## Activity
Copy out exactly the lines below that run from the one holding "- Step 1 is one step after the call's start" to the one holding "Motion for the", keeping both of those lines and no others.

## Records provided
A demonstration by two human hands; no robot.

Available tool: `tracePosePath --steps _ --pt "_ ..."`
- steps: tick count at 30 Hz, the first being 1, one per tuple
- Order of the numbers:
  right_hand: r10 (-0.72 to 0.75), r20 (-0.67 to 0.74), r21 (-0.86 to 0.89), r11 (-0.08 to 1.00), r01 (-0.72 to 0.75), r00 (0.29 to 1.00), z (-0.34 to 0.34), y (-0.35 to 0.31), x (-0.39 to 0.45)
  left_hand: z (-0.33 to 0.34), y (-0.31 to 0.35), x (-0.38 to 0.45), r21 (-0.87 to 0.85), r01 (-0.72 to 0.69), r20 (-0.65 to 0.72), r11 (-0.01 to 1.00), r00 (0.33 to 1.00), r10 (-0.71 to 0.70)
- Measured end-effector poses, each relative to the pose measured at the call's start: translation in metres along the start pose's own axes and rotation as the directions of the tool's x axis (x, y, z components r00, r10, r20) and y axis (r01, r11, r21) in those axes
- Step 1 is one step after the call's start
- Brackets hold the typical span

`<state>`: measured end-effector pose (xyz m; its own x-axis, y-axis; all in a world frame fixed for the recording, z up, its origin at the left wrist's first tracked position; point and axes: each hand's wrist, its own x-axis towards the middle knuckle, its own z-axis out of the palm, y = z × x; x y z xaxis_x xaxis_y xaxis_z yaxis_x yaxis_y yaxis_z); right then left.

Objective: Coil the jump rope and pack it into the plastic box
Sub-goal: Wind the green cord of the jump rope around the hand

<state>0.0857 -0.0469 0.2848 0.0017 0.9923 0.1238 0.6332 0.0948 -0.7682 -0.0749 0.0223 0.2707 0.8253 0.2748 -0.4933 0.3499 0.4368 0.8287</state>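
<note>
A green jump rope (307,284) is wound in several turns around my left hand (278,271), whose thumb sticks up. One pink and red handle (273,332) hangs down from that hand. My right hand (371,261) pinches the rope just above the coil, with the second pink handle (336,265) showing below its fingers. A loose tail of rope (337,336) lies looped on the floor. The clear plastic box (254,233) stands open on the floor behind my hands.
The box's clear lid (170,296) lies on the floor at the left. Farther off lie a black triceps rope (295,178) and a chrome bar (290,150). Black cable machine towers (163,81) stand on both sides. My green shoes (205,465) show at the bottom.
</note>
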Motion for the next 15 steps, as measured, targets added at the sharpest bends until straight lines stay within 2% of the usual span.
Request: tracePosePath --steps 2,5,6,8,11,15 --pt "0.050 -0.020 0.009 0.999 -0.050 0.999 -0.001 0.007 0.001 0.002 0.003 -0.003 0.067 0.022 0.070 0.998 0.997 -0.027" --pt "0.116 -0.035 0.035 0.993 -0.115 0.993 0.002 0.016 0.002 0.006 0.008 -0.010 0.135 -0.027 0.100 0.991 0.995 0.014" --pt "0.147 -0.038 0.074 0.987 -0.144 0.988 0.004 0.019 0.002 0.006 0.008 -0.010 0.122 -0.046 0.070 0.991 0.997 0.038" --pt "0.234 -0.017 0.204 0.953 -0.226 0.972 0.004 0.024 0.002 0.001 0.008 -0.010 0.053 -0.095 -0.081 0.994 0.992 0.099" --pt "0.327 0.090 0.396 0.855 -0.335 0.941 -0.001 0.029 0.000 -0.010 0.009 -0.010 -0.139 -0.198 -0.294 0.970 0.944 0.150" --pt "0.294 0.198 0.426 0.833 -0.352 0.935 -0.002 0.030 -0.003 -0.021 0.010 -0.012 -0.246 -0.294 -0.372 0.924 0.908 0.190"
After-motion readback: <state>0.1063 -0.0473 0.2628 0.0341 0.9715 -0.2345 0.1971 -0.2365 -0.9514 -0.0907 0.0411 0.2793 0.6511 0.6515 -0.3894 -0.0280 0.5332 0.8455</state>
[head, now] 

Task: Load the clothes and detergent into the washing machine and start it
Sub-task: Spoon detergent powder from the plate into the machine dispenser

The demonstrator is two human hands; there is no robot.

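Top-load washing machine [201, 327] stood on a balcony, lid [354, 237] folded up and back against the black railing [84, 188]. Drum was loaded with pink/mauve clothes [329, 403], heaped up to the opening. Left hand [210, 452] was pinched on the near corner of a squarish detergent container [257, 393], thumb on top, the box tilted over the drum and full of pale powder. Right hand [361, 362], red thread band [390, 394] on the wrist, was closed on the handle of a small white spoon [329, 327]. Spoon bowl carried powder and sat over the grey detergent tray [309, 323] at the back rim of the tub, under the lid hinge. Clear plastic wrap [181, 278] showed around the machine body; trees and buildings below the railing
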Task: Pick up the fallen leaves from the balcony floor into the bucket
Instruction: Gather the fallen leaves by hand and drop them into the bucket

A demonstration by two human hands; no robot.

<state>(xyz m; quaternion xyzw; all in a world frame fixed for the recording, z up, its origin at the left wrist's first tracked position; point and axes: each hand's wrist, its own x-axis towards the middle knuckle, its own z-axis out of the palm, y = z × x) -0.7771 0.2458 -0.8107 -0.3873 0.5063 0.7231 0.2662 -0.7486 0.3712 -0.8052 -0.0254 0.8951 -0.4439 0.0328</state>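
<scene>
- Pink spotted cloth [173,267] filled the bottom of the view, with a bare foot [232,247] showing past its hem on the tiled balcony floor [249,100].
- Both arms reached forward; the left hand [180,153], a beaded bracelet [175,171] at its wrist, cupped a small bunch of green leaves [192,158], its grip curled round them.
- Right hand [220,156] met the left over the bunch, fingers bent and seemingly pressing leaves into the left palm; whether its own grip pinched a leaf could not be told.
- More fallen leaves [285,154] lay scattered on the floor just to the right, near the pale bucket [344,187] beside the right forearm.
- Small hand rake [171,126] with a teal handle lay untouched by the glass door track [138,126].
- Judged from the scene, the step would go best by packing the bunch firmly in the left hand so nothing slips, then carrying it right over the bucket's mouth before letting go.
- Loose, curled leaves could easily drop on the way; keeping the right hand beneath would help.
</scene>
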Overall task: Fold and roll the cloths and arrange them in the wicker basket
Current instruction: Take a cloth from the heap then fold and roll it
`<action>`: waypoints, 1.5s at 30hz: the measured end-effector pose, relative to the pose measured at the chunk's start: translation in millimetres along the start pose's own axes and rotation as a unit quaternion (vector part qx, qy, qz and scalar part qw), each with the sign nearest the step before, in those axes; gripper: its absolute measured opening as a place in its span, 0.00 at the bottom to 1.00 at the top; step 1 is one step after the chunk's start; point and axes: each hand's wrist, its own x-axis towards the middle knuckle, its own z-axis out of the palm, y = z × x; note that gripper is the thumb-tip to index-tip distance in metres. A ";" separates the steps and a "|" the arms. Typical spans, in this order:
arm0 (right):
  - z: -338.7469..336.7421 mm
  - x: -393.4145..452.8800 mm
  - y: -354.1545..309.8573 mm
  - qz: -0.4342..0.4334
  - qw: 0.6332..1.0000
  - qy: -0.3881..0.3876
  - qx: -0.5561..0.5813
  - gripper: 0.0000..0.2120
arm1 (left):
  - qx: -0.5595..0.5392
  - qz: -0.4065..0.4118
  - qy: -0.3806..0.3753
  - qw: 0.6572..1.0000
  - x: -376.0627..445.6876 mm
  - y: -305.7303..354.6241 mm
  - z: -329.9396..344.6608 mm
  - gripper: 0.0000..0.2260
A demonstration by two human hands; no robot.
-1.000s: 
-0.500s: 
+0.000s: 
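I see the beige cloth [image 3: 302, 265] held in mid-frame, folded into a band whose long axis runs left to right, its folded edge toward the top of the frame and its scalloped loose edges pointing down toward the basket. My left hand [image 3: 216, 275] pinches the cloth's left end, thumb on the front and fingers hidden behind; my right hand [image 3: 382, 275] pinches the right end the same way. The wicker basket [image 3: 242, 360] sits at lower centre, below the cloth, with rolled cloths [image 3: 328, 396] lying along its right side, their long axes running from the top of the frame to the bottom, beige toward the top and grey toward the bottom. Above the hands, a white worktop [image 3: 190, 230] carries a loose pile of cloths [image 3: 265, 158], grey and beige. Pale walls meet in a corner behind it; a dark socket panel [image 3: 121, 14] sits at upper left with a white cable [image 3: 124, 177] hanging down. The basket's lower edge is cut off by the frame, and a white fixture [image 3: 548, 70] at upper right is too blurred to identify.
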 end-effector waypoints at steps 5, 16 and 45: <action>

## Result below
- Step 1 is one step after the call's start
- Brackets hold the typical span

`<state>`: measured end-effector pose (xyz m; its own x-axis, y-axis; all in a world frame fixed for the recording, z up, its origin at the left wrist's first tracked position; point and axes: each hand's wrist, its own x-axis towards the middle knuckle, its own z-axis out of the palm, y = z × x; x y z xaxis_x xaxis_y xaxis_z yaxis_x yaxis_y yaxis_z); right then left.

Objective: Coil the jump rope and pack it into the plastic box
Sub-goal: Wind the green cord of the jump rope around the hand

<state>0.0857 -0.0469 0.2848 0.0017 0.9923 0.1238 0.6332 0.0948 -0.7682 -0.0749 0.0223 0.2707 0.8253 0.2748 -0.4933 0.3499 0.4368 0.8287</state>
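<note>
A green jump rope (307,284) is wound in several turns around my left hand (278,271), whose thumb sticks up. One pink and red handle (273,332) hangs down from that hand. My right hand (371,261) pinches the rope just above the coil, with the second pink handle (336,265) showing below its fingers. A loose tail of rope (337,336) lies looped on the floor. The clear plastic box (254,233) stands open on the floor behind my hands.
The box's clear lid (170,296) lies on the floor at the left. Farther off lie a black triceps rope (295,178) and a chrome bar (290,150). Black cable machine towers (163,81) stand on both sides. My green shoes (205,465) show at the bottom.
</note>
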Motion for the next 15 steps, as measured, targets added at the sharpest bends until straight lines stay within 2% of the usual span.

Work on the answer has been completed.